This may be a different character (I've seen ! on some models) and usually comes after a comma. I'm using DeepSeek-R1-Distill-Qwen-1.5B-rk3588-1.2.0, however the same issue happens with other models too.

So I've decided to iterate over versions librkllmrt.so (since I've seen rkllama working successfuly) and started running container like this:

podman run --privileged --rm -it --name rkllama \
  -v ./models/:/opt/rkllama/models:ro \
  -v ./librkllmrt/v1.2.3.so:/usr/local/lib/python3.12/site-packages/rkllama/lib/librkllmrt.so:ro \
  rkllama

This way I can quickly try different versions of the librkllmrt.so.
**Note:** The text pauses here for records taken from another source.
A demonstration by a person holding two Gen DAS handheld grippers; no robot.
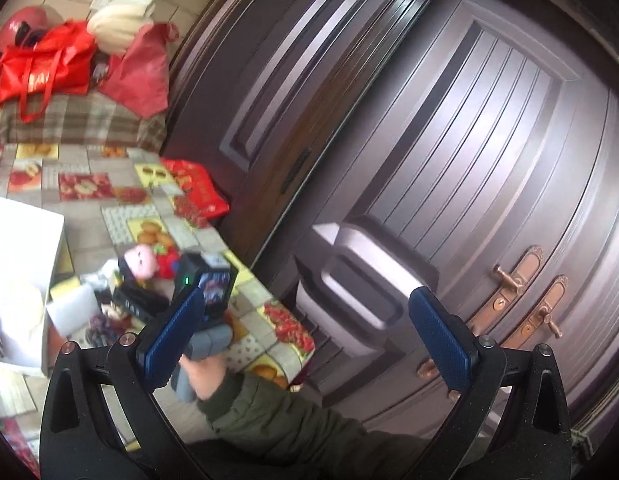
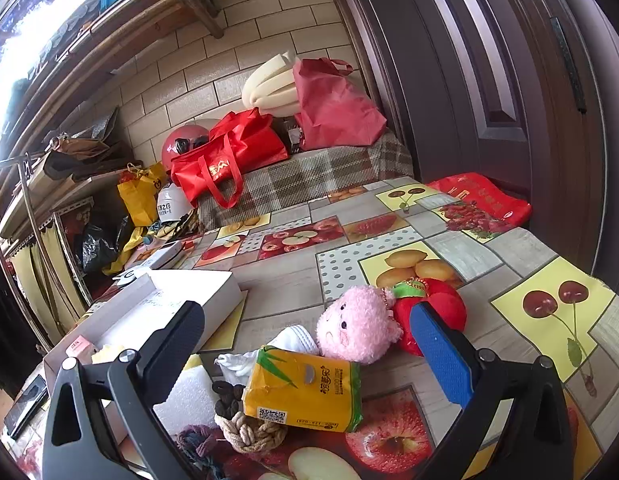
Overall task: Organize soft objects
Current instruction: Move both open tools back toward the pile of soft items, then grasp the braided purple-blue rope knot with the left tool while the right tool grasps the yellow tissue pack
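Pink plush, a small pig-faced toy (image 2: 355,324), lies on the fruit-patterned tablecloth (image 2: 549,320) touching a red plush apple (image 2: 441,312) on its right. Just in front of it sits a yellow tissue pack (image 2: 303,390), with a white cloth (image 2: 269,350) tucked behind, a white foam block (image 2: 187,396) to the left and a braided rope coaster (image 2: 251,432) under the pack's near edge. A white box (image 2: 213,292) stands open to the left of the heap. The right gripper (image 2: 305,344) hangs over these things with its jaws spread wide, grasping nothing. The left gripper (image 1: 305,332) is also released and empty, pointing toward a dark door (image 1: 489,140); past its left finger, a hand (image 1: 203,376) in a green sleeve (image 1: 277,420) holds the other gripper above the same pile.
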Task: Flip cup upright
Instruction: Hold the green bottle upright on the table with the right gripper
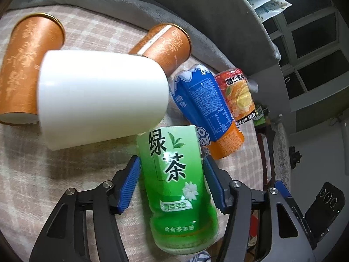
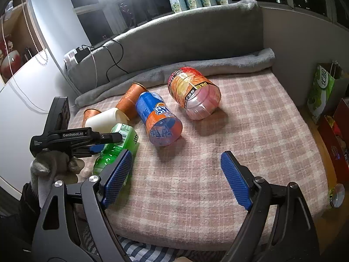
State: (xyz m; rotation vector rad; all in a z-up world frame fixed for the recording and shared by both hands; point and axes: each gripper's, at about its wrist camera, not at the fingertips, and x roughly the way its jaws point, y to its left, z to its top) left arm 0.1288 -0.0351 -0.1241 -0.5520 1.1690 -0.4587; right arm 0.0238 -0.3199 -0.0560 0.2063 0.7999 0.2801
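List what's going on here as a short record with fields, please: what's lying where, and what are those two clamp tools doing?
Surface: checked blanket
Lying on their sides: green tea cup, white cup, blue-and-orange cup, red-orange cup, two copper tubes
Upright: none
Left gripper: jaws either side of the green tea cup; contact unclear
Right gripper: jaws open, empty, over bare blanket

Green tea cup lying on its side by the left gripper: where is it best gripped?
Grip the green tea cup across its labelled mid-body, coming along its length from the base end. The left gripper already straddles it there, jaws flanking the straight sides.
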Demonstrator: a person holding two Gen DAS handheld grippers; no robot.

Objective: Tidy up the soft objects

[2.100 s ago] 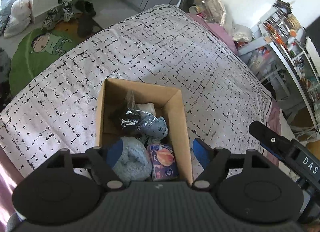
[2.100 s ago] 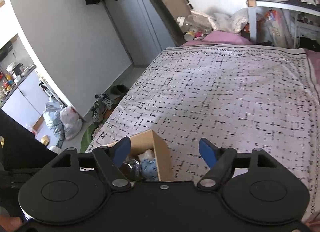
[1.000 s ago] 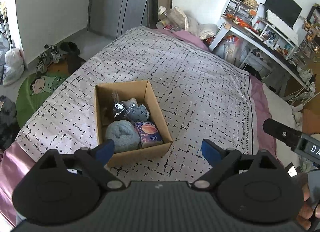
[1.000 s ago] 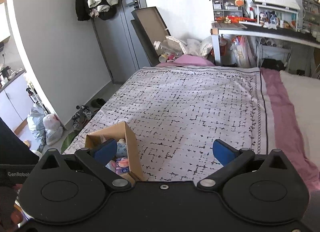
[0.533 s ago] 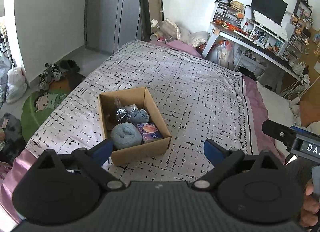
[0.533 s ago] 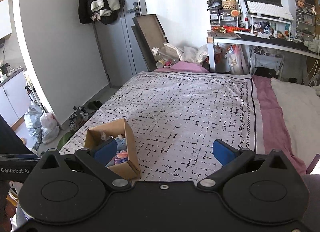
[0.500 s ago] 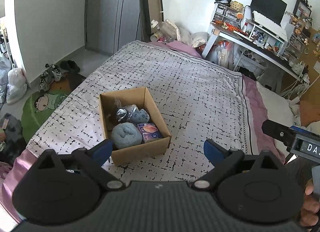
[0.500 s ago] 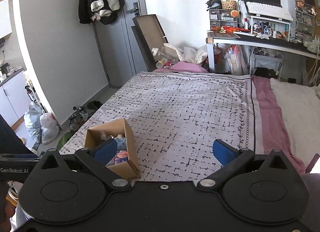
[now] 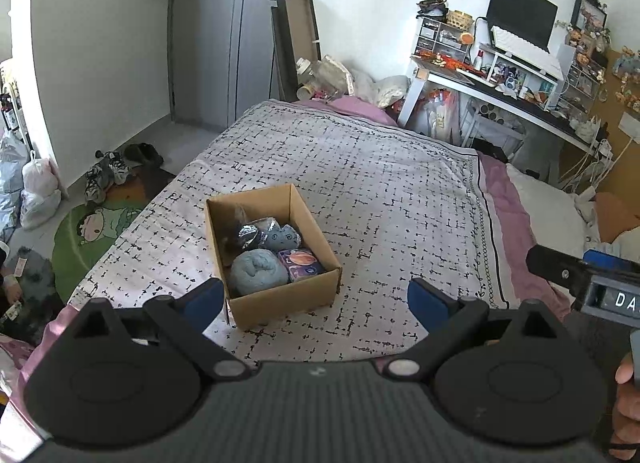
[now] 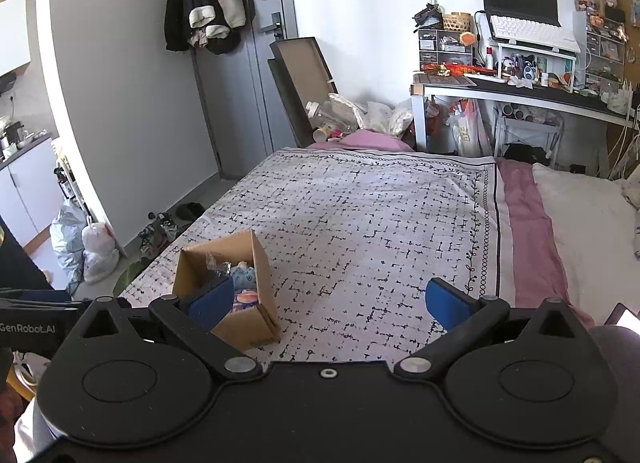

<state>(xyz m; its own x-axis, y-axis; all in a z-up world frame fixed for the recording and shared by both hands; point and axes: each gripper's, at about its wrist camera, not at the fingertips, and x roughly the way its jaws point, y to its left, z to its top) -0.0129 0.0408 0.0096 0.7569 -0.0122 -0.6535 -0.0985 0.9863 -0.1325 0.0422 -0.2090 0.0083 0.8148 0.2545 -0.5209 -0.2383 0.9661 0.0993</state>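
Both your tongs are spread wide and empty: left tongs (image 9: 316,299) and right tongs (image 10: 330,301) hang above the near edge of the bed (image 9: 380,191), well clear of everything. Cardboard box (image 9: 280,299) sits on the patterned bedspread (image 10: 360,223), near its left side. Inside you have a rolled blue towel (image 9: 258,272) at the front, a purple tissue pack (image 9: 301,259) just beside it, and a blue plush (image 9: 282,238) behind, touching a crinkly plastic-wrapped item (image 9: 249,232). Your right hand (image 9: 626,403) shows at the frame edge.
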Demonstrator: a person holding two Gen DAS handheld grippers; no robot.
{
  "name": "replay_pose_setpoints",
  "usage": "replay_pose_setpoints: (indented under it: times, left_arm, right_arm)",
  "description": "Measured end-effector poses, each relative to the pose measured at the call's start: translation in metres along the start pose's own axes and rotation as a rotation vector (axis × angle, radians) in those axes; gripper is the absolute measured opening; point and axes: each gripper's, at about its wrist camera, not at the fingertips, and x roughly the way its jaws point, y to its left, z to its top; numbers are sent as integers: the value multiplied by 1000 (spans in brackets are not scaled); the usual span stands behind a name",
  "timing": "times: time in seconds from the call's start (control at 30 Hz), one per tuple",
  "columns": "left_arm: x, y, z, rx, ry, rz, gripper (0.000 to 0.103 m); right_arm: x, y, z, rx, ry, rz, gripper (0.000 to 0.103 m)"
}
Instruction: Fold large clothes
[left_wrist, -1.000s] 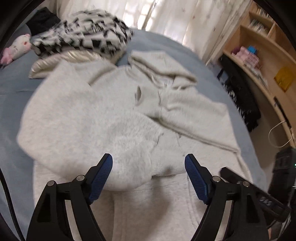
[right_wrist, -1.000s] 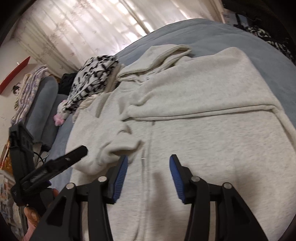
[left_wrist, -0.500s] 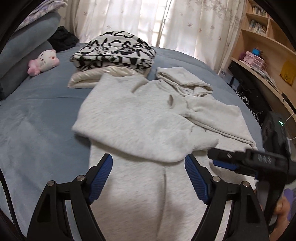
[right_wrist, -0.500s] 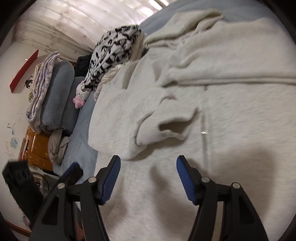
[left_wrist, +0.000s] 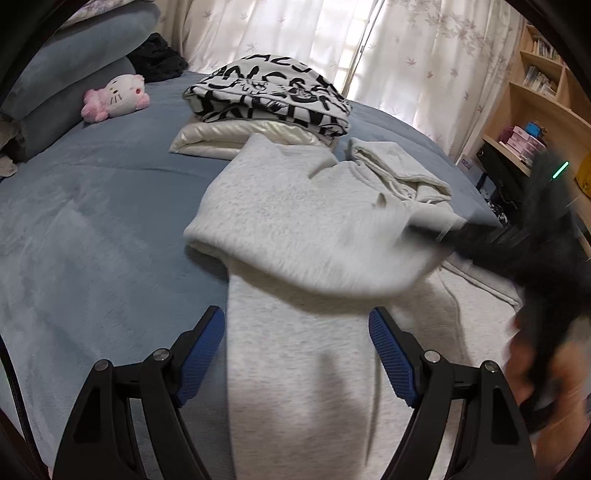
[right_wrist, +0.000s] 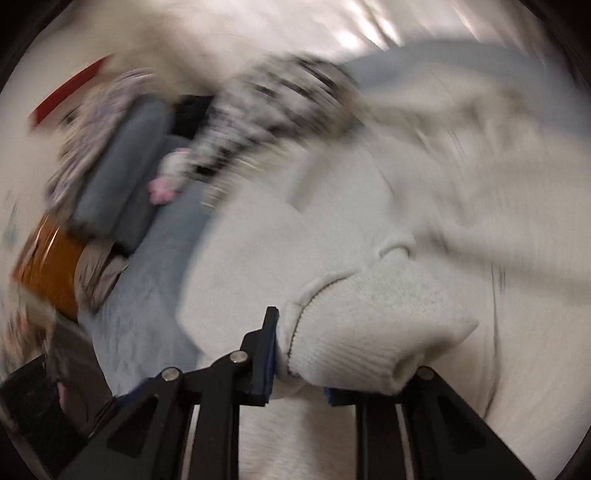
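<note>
A light grey zip hoodie (left_wrist: 303, 206) lies spread on the blue bed (left_wrist: 92, 229), one sleeve folded across its chest. My left gripper (left_wrist: 295, 317) hangs open over the hoodie's lower body with nothing between its blue pads. In the left wrist view my right gripper (left_wrist: 517, 251) is a dark blur reaching in at the sleeve's end. In the blurred right wrist view my right gripper (right_wrist: 325, 354) has its jaws closing on the ribbed sleeve cuff (right_wrist: 369, 314). The left pad presses on the cuff, which covers the right pad.
A folded black-and-white garment (left_wrist: 269, 92) sits on a cream one (left_wrist: 236, 138) at the head of the bed. A pink plush toy (left_wrist: 118, 96) and grey cushions (left_wrist: 74, 74) lie far left. Wooden shelves (left_wrist: 535, 110) stand right. A hand (left_wrist: 546, 387) holds the right gripper.
My right gripper has swung over to the sleeve cuff and closed on it. The left gripper has drawn back along the hoodie and stayed open.
</note>
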Motion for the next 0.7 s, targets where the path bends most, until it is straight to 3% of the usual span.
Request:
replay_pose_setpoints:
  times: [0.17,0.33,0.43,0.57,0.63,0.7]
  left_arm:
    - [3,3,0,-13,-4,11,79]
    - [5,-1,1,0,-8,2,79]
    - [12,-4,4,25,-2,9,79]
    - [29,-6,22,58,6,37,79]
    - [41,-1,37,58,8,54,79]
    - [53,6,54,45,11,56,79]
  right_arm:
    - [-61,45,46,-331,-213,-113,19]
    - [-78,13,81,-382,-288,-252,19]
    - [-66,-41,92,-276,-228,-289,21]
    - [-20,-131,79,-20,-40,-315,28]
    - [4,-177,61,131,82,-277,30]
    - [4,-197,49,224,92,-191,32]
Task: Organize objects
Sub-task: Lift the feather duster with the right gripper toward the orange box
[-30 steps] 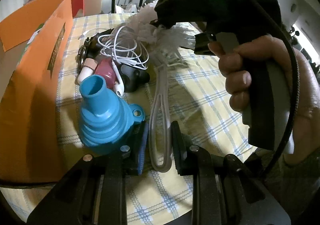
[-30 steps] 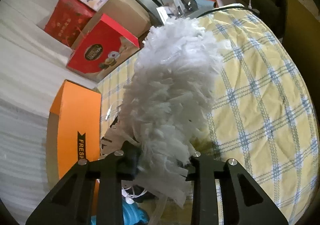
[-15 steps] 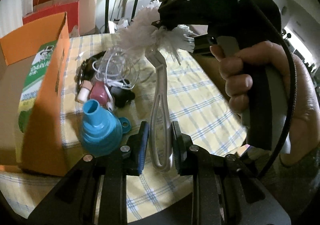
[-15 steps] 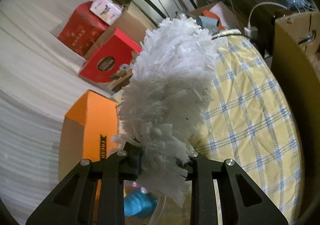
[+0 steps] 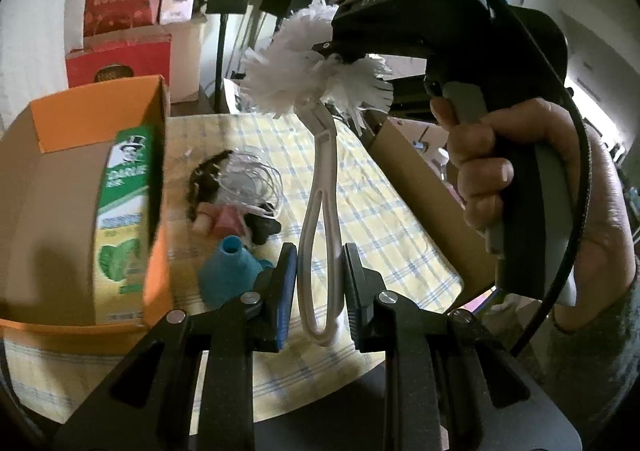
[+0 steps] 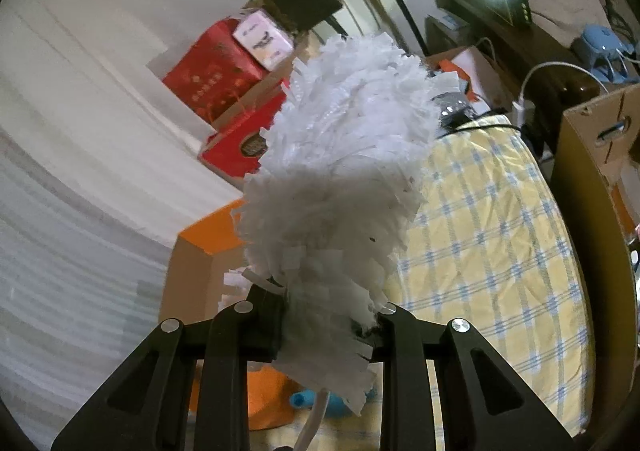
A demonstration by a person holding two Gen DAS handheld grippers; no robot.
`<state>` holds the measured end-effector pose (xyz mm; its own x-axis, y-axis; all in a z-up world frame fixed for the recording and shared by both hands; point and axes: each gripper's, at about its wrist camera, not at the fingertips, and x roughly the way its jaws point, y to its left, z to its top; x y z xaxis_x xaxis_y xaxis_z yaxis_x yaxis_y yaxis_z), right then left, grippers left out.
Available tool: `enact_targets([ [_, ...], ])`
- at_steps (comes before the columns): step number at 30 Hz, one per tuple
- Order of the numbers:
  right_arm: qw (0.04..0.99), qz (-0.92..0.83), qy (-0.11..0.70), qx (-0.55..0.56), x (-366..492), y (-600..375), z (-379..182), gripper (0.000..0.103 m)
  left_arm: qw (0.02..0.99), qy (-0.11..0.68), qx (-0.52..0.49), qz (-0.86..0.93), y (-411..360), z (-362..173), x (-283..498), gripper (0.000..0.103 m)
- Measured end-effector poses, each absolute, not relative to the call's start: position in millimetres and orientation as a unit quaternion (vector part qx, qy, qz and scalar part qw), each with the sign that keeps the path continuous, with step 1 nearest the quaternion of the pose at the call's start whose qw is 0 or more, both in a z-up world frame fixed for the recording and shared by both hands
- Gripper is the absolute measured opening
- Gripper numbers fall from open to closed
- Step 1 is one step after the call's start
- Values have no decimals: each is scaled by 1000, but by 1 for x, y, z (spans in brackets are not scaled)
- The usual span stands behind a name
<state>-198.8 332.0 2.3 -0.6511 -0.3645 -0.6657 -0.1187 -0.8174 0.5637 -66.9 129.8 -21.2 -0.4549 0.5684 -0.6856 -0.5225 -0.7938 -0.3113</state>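
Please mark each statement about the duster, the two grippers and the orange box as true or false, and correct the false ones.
1. The left gripper is shut on the looped handle of the white duster. True.
2. The right gripper is open and holds nothing. False: it is shut on the fluffy head of the duster.
3. The duster lies flat on the checked tablecloth. False: it is held above the cloth between the two grippers.
4. A green toothpaste carton is inside the orange box. True.
5. The blue funnel is inside the orange box. False: it sits on the tablecloth beside the box.
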Motion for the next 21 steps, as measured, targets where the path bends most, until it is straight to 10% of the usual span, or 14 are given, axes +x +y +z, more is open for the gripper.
enact_targets([
  [21,145,-843,-279,436,-234,214,10,24,258,-47,-397,880,7,-2,-77,21],
])
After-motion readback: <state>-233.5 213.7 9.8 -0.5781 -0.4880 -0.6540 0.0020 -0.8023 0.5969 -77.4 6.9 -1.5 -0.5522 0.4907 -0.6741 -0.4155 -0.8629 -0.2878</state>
This way I found out that this issue happens only with v1.2.3:

v1.2.1

Server:

I rkllm: rkllm-runtime version: 1.2.1, rknpu driver version: 0.9.8, platform: RK3588
I rkllm: loading rkllm model from /opt/rkllama/models/DeepSeek-R1-Distill-Qwen-1.5B-rk3588-w8a8-opt-1-hybrid-ratio-1.0/DeepSeek-R1-Distill-Qwen-1.5B-rk3588-w8a8-opt-1-hybrid-ratio-1.0.rkllm
I rkllm: rkllm-toolkit version: 1.2.0, max_context_limit: 4096, npu_core_num: 3, target_platform: RK3588, model_dtype: W8A8
I rkllm: Enabled cpus: [4, 5, 6, 7]
I rkllm: Enabled cpus num: 4
2026-01-03 00:52:58,362 - rkllama.worker - INFO - Worker for model DeepSeek-R1-Distill-Qwen-1.5B-rk3588-w8a8-opt-1-hybrid-ratio-1.0 created and running...

Chat:

You: Hello.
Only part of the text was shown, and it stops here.